As Professor Das explains, the artists working on the word ‘alien,’ for instance, reflected on TIDE’s research into the term (which meant foreigner in the 16th century), with their own memories, of growing up as a person of colour in late-twentieth century Britain and taking refuge in the diverse world of sci-fi literature.’

The result of these conversations was the creation of three musical pieces, in collaboration with curator and creative producer Sweety Kapoor, and critically-acclaimed filmmaker Ben Crowe (ERA Films). Preti Taneja produced an entirely new piece of writing to frame the work, presenting each collaboration as fragments of archival records puzzled over by a traveller/researcher of the future, trying to make sense of history.
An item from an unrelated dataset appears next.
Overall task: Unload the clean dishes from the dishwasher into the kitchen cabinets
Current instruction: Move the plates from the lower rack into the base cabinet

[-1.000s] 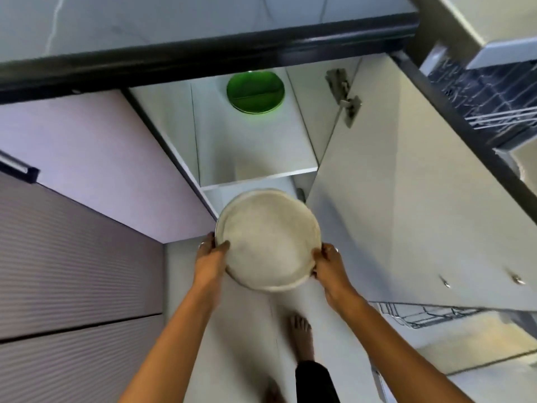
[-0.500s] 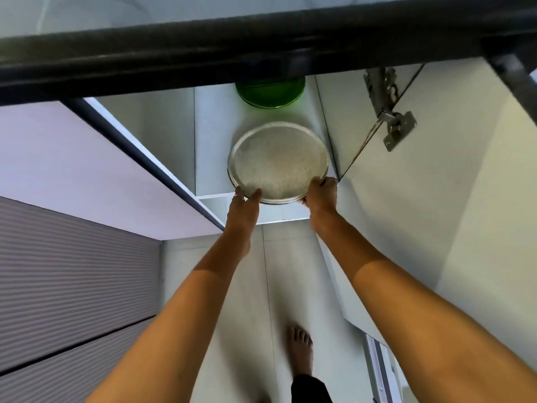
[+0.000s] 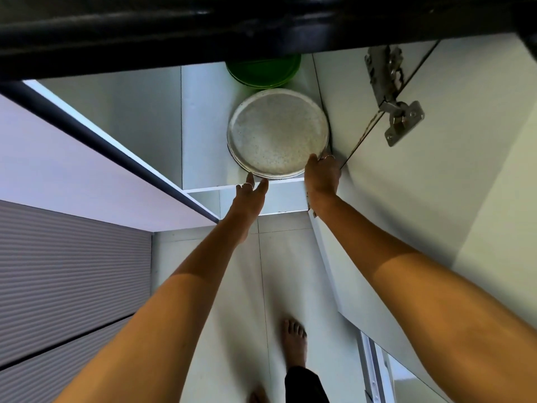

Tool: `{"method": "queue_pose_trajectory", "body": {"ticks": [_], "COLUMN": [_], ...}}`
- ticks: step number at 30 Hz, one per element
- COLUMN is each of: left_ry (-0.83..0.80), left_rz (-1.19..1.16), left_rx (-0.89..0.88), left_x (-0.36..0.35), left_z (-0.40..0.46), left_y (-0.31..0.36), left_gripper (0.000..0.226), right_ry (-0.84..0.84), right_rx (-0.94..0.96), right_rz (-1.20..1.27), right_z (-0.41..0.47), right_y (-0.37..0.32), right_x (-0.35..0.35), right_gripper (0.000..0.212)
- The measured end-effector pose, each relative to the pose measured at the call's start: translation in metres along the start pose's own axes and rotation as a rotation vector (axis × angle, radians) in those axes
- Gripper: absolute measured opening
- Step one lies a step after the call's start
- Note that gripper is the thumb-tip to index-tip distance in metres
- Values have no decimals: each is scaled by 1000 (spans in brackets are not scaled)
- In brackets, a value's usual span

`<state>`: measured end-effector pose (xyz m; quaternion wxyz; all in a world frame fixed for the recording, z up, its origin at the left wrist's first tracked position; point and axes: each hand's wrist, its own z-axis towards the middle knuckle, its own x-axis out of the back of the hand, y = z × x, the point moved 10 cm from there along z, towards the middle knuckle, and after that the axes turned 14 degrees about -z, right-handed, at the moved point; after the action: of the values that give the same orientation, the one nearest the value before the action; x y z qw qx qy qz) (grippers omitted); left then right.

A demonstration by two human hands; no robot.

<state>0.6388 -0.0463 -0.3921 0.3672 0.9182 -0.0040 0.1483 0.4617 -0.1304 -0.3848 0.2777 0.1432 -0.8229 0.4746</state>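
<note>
- Cabinet shelf (image 3: 203,158), frame centre, is bearing the speckled plate (image 3: 277,138) before green plates (image 3: 263,72).
- Left hand (image 3: 250,196): fingers spread, clear of rim.
- Right hand (image 3: 321,175): fingers gripping rim; plate's near edge is nearing shelf lip, risking tipping.

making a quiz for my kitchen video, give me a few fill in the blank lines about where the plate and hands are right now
1. The speckled plate lies on the cabinet ____.
2. Behind it sits a stack of ____ plates.
3. The ____ hand grips the plate's rim.
4. The left hand is ____, off the rim.

Missing words: shelf; green; right; open
</note>
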Motion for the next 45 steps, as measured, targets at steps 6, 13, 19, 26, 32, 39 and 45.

‘This is one of the most radically experimental things we have done throughout the project,’ says Professor Das. ‘The installation reflects the process of collaboration but also the views of the artists...they chose their own adventures and the Salon visitor is invited to take their own journey, creating their own narrative ‘.

Dr McGuinness reflected, ‘Even in these difficult times, the Big Tent has been an amazing example of what people can do when they all come together. Originally, it was going to be a one-off thing, but it is fundamental that we will continue to welcome everyone into our Big Tent.’